Required work: The listing below contains a span that opens with the line containing "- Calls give" and closes with the line containing "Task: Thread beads". Return that span exactly.

Recorded information:
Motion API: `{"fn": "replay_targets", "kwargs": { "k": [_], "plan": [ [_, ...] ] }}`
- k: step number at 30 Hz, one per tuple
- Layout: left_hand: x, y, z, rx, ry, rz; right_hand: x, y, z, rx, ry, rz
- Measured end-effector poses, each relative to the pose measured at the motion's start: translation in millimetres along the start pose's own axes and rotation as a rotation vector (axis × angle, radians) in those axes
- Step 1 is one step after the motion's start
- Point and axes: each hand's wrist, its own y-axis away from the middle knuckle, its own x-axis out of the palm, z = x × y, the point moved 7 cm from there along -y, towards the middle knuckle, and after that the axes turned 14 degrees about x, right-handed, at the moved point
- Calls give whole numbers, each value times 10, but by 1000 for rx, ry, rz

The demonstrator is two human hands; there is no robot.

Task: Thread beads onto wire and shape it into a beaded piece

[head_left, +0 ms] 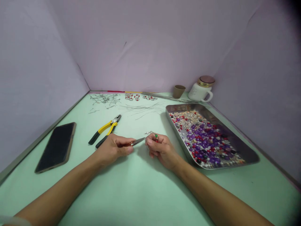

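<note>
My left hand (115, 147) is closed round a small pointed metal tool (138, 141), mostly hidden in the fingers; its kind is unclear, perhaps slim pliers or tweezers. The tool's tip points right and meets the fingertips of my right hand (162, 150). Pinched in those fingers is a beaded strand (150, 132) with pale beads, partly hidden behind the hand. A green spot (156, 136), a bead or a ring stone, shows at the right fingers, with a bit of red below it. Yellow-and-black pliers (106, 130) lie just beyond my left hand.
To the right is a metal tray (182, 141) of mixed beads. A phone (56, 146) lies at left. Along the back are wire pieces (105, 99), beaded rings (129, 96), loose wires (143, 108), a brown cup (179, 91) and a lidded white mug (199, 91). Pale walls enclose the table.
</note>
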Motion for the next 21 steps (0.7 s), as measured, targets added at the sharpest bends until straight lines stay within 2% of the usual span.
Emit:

Result of this exercise:
- Calls give whole numbers, each value times 10, but by 1000 for rx, ry, rz

The demonstrator is two human hands; there is no robot.

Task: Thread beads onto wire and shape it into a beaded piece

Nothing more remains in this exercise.